Like Burford and Moore in Billings, Bell supports the idea of psychiatrists mentoring and consulting with primary care physicians to treat people with serious mental illnesses. Bell would like to have Burford work in Glasgow one day a week. The problem with this care model is that there is no insurance, Medicare or Medicaid reimbursement for a psychiatrist working with a family doctor.

However, the Montana Family Practice Residency plans to enhance its psychiatric training, thanks to a grant from the federal Health Resources and Services Administration. A grant of $109,831 was awarded for the year beginning July 1.

In Billings, Residency Director Dr. Roxanne Fahrenwald said the grant would expand mental health education for the 18 doctors in training for rural practice. The residency is seeking three years of grant funding to expand psychopharmacology teaching, as well as role modeling, telemedicine, counseling, Internet research and consultants to the Glasgow-based medical residents.

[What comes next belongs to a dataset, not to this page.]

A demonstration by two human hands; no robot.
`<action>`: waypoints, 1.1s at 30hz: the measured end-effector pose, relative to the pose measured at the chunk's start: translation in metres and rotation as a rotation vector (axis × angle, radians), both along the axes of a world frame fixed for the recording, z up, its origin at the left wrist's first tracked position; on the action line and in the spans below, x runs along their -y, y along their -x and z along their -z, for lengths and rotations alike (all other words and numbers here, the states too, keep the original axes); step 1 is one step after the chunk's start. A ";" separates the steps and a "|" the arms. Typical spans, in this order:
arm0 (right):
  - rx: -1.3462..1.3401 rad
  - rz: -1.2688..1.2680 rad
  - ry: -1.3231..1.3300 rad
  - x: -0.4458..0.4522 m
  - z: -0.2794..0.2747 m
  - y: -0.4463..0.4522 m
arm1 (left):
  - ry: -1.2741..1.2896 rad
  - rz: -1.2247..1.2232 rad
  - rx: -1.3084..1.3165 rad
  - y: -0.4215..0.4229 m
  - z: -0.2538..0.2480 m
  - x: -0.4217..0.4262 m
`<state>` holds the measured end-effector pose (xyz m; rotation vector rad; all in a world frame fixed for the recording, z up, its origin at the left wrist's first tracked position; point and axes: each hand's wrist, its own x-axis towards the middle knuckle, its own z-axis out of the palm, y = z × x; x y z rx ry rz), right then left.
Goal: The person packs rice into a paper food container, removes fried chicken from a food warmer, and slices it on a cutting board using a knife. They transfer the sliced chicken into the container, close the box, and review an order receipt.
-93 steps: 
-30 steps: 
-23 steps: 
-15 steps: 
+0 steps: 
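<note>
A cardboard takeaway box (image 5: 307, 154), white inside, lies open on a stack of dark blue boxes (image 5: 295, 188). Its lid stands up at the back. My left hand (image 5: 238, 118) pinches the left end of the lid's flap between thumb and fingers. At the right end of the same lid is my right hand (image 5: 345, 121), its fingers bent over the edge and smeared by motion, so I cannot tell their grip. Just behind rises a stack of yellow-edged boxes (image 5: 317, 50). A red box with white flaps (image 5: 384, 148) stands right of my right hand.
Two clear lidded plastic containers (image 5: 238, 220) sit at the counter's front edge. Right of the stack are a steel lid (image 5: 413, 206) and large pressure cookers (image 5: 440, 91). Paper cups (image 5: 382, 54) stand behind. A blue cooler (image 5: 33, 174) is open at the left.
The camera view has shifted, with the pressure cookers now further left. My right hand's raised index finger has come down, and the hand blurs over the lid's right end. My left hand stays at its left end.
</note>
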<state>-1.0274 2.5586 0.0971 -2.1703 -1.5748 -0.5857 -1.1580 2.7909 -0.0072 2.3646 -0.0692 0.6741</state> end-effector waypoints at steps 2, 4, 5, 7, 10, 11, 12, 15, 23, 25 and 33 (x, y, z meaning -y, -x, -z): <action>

Rural doctors themselves have to learn to manage the stress of their work, Fahrenwald said. Dr. Melinda Payne, a Billings psychiatrist in private practice, works with the residents in a support group to help them work with patients who cause a lot of stress. In rural communities, doctors may have to give patients more support because of a lack of other supports, Fahrenwald said.

“You get very close to your patients,” she said.

Fahrenwald said the Montana residency offers more mental health care experience than the norm for family practice training. But she said the experience is valuable.

“In most family practice residencies, psychiatry is a small part of the residency, say one month,” Fahrenwald said. “You would manage diabetes, etc., but refer (psychiatric illnesses) to a psychiatrist. You would have little involvement in managing mental illnesses. The residents here get really good experience in that. We have people walk in here with completely unmanaged mental illness.”

It’s also challenging in busy rural practice to recognize mental illness and to make referrals to mental health care.

“I think rural doctors are uniquely able to do that. They know their patients; they’re part of the community,” Fahrenwald said.